- Opening Delimiter -
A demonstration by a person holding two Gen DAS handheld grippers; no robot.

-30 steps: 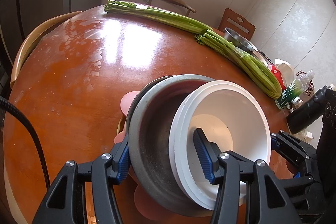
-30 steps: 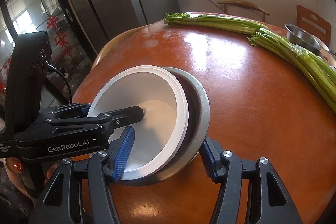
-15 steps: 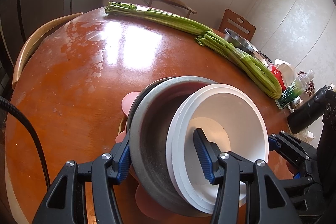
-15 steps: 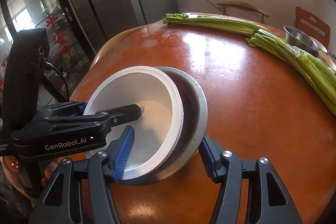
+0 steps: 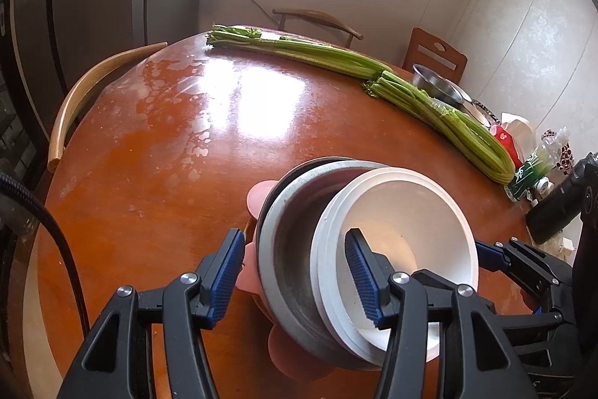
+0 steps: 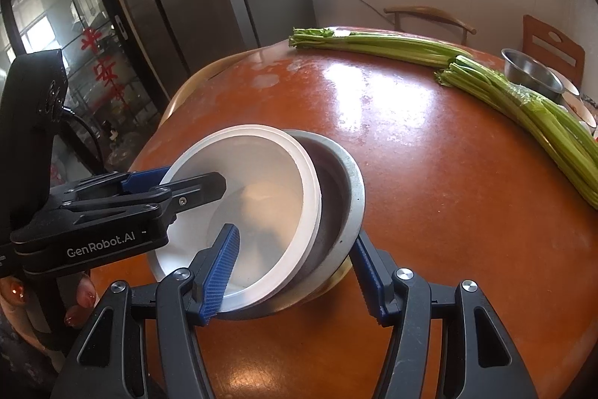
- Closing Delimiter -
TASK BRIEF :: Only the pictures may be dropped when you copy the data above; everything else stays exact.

EXERCISE OUTPUT ::
A demonstration by a person holding two Gen DAS handheld grippers; no robot.

-30 steps: 
-30 steps: 
-15 steps: 
-15 steps: 
+0 steps: 
+0 steps: 

This is the complete answer to the exercise.